Glutamine, and, from the results of preliminary experiments, isoglutamine were far more effective N sources of urea than NH3 when incubated with rat-liver slices. The effect of glutamine was not due to its hydrolysis to ammonium glutamate. Evidence for this view was obtained by experiments in which glutaminase action was inhibited in one case and activated in another. The inhibition of the enzyme had no effect on urea synthesis from glutamine, and activation of glutaminase almost completely suppressed urea formation.
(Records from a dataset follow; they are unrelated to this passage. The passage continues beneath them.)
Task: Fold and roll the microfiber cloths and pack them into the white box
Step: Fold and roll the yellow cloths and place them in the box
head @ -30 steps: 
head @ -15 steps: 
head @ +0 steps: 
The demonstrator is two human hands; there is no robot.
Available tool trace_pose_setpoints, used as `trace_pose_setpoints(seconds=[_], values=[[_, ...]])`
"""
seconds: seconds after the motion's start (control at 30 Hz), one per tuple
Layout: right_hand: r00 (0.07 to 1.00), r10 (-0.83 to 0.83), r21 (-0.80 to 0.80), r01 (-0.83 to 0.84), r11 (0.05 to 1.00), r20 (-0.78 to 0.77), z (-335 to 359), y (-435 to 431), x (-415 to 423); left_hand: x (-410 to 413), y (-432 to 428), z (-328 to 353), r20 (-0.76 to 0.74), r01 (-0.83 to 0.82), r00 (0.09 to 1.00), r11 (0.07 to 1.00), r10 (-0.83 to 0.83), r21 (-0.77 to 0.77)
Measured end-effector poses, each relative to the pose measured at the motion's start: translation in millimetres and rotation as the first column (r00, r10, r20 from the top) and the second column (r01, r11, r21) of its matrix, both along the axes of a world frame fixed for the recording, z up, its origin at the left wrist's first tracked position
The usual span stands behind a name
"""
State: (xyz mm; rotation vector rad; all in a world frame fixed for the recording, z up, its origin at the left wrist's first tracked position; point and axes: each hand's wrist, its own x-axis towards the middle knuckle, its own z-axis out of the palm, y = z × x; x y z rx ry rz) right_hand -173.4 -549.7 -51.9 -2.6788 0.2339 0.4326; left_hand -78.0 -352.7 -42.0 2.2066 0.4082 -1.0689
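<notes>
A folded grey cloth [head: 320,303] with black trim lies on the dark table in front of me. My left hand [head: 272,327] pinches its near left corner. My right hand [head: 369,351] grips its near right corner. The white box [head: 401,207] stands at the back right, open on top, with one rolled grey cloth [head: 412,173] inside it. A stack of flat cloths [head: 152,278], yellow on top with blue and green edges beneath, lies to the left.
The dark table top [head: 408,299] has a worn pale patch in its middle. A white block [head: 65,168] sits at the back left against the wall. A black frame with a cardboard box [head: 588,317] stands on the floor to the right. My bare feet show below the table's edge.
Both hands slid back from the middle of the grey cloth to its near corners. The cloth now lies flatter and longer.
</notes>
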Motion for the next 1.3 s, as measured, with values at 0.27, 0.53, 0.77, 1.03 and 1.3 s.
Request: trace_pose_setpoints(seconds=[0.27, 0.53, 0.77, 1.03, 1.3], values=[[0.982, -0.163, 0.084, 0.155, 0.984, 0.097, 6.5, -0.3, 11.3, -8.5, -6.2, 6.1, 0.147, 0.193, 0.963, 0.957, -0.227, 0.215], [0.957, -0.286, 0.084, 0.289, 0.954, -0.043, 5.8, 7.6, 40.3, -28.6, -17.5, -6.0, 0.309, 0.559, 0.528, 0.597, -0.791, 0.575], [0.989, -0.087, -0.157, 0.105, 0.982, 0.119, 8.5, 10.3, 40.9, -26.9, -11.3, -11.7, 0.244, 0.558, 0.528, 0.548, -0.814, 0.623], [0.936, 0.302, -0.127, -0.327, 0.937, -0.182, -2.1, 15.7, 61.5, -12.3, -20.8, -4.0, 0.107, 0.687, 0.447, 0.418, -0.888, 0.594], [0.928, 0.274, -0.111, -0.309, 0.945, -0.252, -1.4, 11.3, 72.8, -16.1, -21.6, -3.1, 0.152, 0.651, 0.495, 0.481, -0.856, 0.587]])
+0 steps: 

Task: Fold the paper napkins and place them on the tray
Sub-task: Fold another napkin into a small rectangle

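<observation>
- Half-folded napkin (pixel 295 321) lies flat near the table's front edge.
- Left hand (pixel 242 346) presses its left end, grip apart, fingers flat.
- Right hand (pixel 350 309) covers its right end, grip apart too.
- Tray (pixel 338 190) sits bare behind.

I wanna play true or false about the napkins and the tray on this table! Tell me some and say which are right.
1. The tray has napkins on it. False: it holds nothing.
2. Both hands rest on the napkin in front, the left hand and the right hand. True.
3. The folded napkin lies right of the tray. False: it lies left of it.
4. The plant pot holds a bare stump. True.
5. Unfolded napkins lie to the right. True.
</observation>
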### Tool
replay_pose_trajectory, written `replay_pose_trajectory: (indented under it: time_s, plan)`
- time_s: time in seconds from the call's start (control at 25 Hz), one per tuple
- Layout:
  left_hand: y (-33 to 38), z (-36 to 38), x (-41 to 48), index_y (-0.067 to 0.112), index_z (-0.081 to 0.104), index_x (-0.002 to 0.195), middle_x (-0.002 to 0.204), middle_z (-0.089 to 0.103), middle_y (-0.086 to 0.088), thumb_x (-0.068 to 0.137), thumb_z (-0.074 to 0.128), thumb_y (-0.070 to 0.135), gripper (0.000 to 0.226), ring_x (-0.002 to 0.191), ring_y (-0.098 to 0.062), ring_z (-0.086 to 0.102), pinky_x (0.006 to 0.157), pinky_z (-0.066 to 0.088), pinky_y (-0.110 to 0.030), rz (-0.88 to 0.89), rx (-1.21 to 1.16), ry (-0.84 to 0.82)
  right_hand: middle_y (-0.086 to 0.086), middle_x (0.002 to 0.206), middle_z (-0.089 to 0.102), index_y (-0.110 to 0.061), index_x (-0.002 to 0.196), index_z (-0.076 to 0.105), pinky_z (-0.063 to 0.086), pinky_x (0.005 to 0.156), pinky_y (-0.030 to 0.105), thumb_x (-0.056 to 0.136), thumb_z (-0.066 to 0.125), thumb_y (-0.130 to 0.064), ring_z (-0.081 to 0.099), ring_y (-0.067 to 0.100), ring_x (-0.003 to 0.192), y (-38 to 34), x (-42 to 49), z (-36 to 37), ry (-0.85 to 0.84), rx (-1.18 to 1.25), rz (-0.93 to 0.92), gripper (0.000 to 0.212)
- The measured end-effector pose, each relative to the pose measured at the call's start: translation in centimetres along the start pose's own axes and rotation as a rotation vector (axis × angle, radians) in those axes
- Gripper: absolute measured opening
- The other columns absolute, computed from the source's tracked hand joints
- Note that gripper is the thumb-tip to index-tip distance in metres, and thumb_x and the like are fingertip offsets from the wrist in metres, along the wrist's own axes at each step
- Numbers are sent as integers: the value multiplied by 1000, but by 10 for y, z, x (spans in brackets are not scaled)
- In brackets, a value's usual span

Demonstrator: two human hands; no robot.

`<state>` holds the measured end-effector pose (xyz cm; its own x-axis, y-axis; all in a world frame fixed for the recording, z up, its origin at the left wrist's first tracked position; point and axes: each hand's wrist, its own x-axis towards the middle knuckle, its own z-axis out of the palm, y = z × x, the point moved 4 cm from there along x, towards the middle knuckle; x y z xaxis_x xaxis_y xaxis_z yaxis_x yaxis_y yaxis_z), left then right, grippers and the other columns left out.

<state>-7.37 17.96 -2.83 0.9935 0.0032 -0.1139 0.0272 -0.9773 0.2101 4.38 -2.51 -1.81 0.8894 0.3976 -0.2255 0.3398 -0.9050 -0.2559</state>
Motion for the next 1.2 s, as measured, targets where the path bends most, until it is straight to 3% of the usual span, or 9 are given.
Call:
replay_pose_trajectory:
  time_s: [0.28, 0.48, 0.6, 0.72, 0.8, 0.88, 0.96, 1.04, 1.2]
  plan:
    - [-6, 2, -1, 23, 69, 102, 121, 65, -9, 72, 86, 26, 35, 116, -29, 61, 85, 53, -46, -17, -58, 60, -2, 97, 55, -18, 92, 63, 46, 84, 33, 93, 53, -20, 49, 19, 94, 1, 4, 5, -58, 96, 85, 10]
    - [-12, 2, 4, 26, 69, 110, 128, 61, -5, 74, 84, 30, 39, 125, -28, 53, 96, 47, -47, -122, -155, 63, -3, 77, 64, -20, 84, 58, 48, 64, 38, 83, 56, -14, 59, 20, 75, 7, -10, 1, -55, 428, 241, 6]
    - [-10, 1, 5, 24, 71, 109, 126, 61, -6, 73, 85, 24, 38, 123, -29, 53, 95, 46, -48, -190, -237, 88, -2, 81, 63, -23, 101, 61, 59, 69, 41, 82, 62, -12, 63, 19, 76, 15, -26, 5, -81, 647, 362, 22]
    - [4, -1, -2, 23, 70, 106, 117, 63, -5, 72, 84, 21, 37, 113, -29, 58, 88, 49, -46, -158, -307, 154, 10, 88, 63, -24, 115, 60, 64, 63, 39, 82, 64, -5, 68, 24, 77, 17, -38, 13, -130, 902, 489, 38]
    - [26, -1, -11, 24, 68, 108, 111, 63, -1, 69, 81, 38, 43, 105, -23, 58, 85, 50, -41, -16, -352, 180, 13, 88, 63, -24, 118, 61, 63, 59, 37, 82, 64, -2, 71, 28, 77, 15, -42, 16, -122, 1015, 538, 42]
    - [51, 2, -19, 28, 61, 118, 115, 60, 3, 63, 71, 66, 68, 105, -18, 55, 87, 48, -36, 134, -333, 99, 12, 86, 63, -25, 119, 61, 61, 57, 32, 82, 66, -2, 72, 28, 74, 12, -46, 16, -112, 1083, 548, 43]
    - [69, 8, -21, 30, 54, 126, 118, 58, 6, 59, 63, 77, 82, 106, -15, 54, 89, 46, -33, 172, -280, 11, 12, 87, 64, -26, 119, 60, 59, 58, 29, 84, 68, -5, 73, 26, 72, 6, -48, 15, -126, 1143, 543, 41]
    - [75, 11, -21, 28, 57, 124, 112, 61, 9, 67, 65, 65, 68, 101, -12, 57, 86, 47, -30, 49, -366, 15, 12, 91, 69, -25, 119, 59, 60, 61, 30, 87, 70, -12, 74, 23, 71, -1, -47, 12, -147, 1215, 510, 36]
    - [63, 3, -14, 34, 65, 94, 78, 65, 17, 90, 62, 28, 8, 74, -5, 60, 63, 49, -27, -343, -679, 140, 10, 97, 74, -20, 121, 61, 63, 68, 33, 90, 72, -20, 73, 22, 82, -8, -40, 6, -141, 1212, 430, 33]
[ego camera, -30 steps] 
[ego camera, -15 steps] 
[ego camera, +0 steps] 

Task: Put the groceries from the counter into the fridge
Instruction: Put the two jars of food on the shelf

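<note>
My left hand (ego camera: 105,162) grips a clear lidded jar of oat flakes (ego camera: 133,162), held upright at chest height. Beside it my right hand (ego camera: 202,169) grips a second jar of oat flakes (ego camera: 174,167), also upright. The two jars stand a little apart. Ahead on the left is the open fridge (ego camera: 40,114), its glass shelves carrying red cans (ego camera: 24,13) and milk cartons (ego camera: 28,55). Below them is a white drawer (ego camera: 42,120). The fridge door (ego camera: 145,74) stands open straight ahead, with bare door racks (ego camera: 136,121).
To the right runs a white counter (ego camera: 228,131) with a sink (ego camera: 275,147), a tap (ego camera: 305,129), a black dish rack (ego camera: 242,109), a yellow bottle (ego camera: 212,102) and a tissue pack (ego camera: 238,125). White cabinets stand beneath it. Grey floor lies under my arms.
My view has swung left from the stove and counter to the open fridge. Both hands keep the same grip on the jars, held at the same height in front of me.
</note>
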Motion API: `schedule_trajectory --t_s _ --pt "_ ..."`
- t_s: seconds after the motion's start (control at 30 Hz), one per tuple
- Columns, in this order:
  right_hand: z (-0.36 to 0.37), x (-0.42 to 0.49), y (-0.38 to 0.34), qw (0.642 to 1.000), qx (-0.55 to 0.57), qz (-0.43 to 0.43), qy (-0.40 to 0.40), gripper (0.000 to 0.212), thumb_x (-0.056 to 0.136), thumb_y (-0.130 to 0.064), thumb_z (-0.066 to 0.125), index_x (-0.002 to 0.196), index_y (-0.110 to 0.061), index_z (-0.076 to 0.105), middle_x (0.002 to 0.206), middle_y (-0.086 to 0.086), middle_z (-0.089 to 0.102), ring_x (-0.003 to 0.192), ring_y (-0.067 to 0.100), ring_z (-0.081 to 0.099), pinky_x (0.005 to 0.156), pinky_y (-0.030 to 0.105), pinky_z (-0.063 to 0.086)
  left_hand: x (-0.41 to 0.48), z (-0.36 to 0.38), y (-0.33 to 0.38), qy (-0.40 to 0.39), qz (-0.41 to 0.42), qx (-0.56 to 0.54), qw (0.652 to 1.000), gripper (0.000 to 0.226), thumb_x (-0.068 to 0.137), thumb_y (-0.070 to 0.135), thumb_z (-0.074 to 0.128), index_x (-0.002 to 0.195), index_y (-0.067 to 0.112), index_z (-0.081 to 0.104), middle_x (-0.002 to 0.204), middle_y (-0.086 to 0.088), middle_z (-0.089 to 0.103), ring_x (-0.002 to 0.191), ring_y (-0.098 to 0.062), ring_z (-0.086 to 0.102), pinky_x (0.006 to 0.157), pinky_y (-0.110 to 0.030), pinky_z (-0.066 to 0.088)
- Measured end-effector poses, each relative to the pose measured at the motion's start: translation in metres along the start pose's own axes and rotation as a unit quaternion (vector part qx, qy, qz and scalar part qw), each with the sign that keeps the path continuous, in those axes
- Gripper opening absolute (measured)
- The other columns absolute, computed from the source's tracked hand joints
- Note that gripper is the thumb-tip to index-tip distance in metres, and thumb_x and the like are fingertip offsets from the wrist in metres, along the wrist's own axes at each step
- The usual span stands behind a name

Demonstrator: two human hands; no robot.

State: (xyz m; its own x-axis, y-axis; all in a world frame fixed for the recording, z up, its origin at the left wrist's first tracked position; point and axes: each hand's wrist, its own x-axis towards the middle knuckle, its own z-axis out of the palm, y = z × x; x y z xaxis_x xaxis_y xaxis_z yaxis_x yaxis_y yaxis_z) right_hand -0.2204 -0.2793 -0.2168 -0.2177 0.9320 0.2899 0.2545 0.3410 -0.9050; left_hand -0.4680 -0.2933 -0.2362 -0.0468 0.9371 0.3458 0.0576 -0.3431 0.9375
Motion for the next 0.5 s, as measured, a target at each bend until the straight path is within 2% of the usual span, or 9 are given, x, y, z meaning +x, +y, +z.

The synthesis of urea which is observed when ammonium chloride is added to liver slices is believed to be due to the intermediary formation of glutamine from NH3 and tissue glutamic acid. Evidence for a notable glutamine synthesis from NH3 during urea formation was obtained by paper chromatography. In the absence of bicarbonate not only was urea synthesis suppressed but both the nitrogenous groups of glutamine remained intact. In the presence of bicarbonate the amide and amino nitrogen of glutamine were utilized for urea synthesis to approximately the same extent, and the whole of the urea N could be accounted for by the disappearance of the 2 nitrogenous groups during the synthesis. Therefore, the following overall reaction is suggested: glutamine amide nitrogen + glutamine amino nitrogen [forward arrow]urea nitrogen. It is suggested that the first step in the synthesis of urea from glutamine consists of a reaction between bicarbonate and the 2 nitrogenous groups of glutamine or isoglutamine, which results in the formation of ureido compounds of 2 types, and which through oxtdative or hydrolytic fission would yield carbamyl compounds. The carbamyl groups of the above compounds may take part in the synthesis of citrulline from ornithine. Alternatively, if the oxidative and the hydrolytic split of the ureldes occurred concurrently, a direct formation of urea could be visualized.